In 2003 Noam Wasserman introduced the term “Paradox of Success” to describe how software company founders were more likely to be replaced as their startups attracted more capital or went public. Using a sample from multiple industries, this new study has looked more closely at which types of founders were more likely to survive these success milestones. 

What is the secret to their staying power? They have deep knowledge that is important to their company’s commercial success and that is hard to share with others. 

Entitled “Technical Specialized Knowledge and Founder Leadership at Initial Public Offering,” our comprehensive historical study looked at more than 2,000 firms representing most industries that completed an IPO from 1992 through 2002. We analyzed whether the companies’ founding chief executive officers (CEOs), chief financial officers (CFOs) and chief technical officers (CTOs) remained past the IPO. We found that in firms where science is a key part of commercial success, the founding CEOs, CFOs and CTOs with the deepest knowledge tended to have greater job security.

We looked at how much these firms relied on Technical Specialized Knowledge (TSK) for their commercial success. TSK is gained after years of education and experience working on difficult problems and hence is not easily transmitted to others lacking similar experiences and education. Even fellow top executives might have a hard time comprehending what the founders deeply understand. 

Science is highly specialized -- some microbiologists can’t understand what other microbiologists are doing if they have not been working on the same research questions. For some science and technology companies, the founders’ TSK is the key to firms’ current success and their future growth. They can’t be replaced easily. 

Other types of firms don’t seem to use TSK at all—or at least at IPO. The study notes that Starbucks Corp., when it went public in 1992, conducted no R&D and had no PhDs among its founders at the time -- but another firm studied, Watson Pharmaceuticals, had five PhDs among its top management team. 

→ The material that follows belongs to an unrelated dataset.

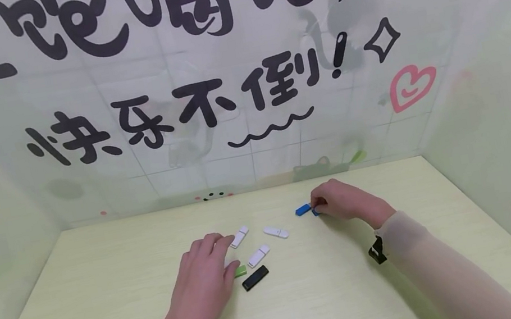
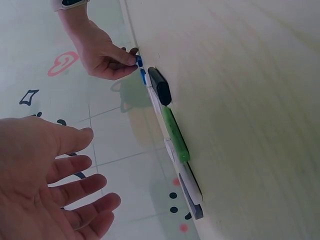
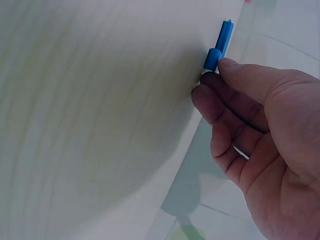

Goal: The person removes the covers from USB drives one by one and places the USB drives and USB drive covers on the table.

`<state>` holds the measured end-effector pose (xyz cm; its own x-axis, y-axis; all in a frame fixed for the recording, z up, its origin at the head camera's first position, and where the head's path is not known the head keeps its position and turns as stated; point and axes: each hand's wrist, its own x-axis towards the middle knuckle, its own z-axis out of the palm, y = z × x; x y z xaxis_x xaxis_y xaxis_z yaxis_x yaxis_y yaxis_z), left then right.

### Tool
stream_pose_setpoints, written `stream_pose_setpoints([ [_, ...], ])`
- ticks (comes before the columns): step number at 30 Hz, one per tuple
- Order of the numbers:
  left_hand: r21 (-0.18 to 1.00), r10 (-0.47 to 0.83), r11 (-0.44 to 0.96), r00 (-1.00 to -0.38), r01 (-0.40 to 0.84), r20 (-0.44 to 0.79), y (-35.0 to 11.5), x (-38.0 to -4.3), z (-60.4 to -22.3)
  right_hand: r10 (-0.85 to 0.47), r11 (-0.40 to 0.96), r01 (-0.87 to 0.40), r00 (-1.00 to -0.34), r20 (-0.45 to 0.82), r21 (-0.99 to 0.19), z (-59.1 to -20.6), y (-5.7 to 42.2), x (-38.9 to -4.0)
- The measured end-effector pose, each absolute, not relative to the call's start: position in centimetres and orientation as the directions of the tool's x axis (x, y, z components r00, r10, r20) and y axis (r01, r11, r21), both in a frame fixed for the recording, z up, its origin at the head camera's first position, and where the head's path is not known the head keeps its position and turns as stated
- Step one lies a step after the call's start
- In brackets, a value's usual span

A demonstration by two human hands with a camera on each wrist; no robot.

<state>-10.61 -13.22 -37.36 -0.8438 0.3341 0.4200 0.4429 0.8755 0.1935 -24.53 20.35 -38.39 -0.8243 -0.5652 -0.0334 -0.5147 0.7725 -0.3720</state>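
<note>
My right hand [image 1: 342,200] is at the back right of the table, pinching a small blue piece [image 3: 212,59] between thumb and fingers. Against it lies a longer blue USB stick [image 1: 302,210]; whether the two are parts of one stick I cannot tell. My left hand [image 1: 206,273] hovers with spread, slightly bent fingers and holds nothing in the left wrist view. Under its thumb shows a green USB stick [image 2: 175,134], partly hidden in the head view. Close by lie white USB sticks, one near the index fingertip [image 1: 240,237], others farther right [image 1: 275,232], and a black USB stick [image 1: 255,278].
A pale wood-grain table [image 1: 320,296] carries everything. Behind it stands a glossy wall [image 1: 216,166] with black lettering, and side walls close in on left and right. A dark band [image 1: 377,250] circles the right wrist.
</note>
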Motion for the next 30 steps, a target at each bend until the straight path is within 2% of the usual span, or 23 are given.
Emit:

Our study treats R&D as the search for new knowledge, an activity that firms that don’t use TSK also conduct. Our research suggests that the effect of R&D on founder turnover is different from the presence of TSK. R&D spending did make some founders more vulnerable. CTOs were more likely to survive in companies that spent heavily on R&D, but CEOs and CFOs were more likely to leave. R&D tends to create a more complex firm that requires more generic management skills, outside of the CTO role. The investors and board directors may put pressure on the firm to have CEOs and CFOs with these broad skills at the helm. 

The study did not find broad support for Wasserman’s paradox of success. For example, an important metric of success for young innovative companies is revenue. Wasserman’s logic suggests that founders are more likely to be removed from executive jobs when revenue is growing rapidly. Our research however, did not find such an effect. Our study did find some support for Wasserman’s argument that founders are less likely to remain in executive positions if they raise additional rounds of capital. While raising capital is often viewed as a successful outcome by managers, it can also be viewed as a negative outcome if capital was needed to be raised as a result of poor management.

The Takeaway

  • If you’re a founding entrepreneur, someday you may not have a choice as to whether you stay with the company you founded. Having technical specialized knowledge (TSK) may help you hang on past the new capital and IPO.
  • Sales growth is no guarantee that you as a founder will remain in an executive position but it doesn’t make you more vulnerable either.
  • If your firm is starting to do more R&D, you could lose your job if your specialized knowledge is not critical to the new areas of knowledge being explored.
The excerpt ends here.